INPUT Government Technology Market Blog

MITA: The Tinkertoy Model for Medicaid IT

States need direction on how to obtain and use IT dollars to innovate and develop health IT within their Medicaid programs. According to Rick Friedman, the money is out there but "the real challenge is to find it."

During Government Health IT's recent eSeminar "Medicaid's Health IT Makeover", Rick Friedman, Director of the Division of State Systems within Centers of Medicare and Medicaid Services (CMS), spoke on how they are working to incorporate new health IT systems and practices into Medicaid's business systems. Just to provide some context, total Medicaid spending in 2007 was over $300 billion dollars of which 11 percent was spent on administrative overhead costs. Friedman reported that Medicaid IT spending across the country totals around $1.5 to $2 billion a year. This is less than one percent of the total Medicaid spending. The chief IT investment is the states' claims processing systems, called the Medicaid Management Information System (MMIS).
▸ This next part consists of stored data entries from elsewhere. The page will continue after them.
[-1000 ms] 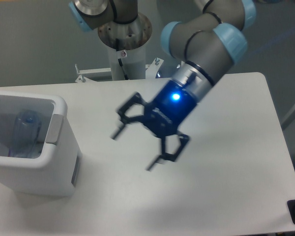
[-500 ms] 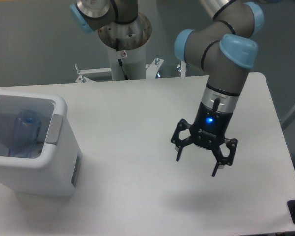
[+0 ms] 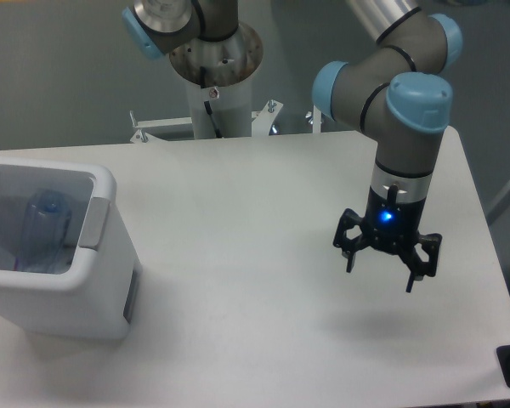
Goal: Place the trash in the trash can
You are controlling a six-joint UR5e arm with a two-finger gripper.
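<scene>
Gripper [image 3: 381, 278] has shifted right, empty, fingers spread; bottle [image 3: 44, 223] unmoved

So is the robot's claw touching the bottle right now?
Apart. The fixed camera shows the end effector hanging open over the bare right side of the table, while the bottle lies inside the trash can at far left.

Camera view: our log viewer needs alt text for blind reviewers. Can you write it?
A robot arm's open gripper hangs empty above the right side of a white table. At the left edge stands a white bin with a clear bottle inside.
</scene>
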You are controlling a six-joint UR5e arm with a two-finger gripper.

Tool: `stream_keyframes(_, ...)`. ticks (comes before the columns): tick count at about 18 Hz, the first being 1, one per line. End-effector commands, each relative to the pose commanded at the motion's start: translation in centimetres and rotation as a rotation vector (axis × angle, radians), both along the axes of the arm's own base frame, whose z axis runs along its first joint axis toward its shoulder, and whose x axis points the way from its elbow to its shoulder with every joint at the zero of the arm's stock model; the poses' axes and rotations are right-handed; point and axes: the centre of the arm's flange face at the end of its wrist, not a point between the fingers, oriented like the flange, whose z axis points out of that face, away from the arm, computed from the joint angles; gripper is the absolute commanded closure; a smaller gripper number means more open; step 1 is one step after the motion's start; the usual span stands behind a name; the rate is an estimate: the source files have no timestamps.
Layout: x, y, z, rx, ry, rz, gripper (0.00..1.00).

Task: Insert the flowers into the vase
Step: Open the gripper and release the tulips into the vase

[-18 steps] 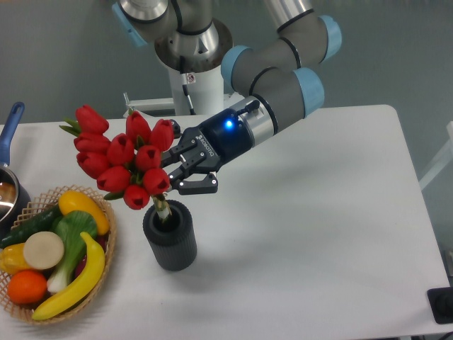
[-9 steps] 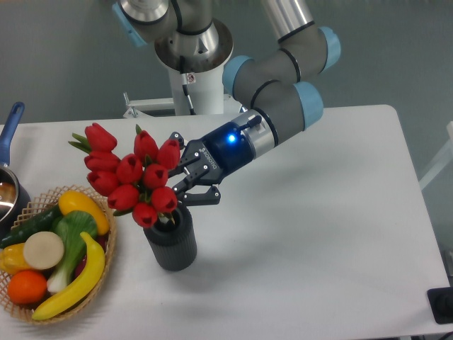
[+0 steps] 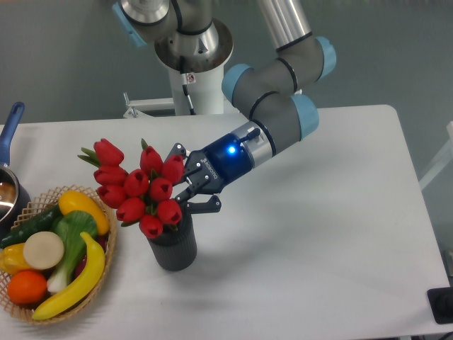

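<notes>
The flowers [image 3: 138, 185], a bunch of glossy red tulip heads with green leaves, lean to the left over the vase [image 3: 174, 249], a dark grey ribbed cylinder at the front left of the white table. Their stems go down into the vase's mouth and the lowest heads rest at its rim. My gripper [image 3: 185, 183] reaches in from the right, just above the vase. It is shut on the bunch at the stems. Its fingertips are partly hidden behind the tulip heads.
A woven basket [image 3: 107, 256] of fruit and vegetables stands just left of the vase. A pot with a blue handle [image 3: 10, 134] is at the left edge. The robot's base [image 3: 192, 85] is at the back.
My gripper has moved down and a little right with the flowers. The stems have gone deeper into the vase, and the heads now sit at its rim.
</notes>
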Motion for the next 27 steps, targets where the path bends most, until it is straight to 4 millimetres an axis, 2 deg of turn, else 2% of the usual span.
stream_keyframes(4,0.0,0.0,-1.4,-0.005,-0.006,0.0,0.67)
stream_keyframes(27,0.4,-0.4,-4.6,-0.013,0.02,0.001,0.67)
The ultimate goal, according to Friedman, is to transform Medicaid's outlook from one characterized by departmental silos to one based on interoperability and health care outcomes. The future vision is that medical information will follow the consumer, which is very difficult to do with today's claims processing system because of the way they were originally built. The states customized their own systems for processing capabilities, but now the current models do not easily share information with their own sister agencies or with other states.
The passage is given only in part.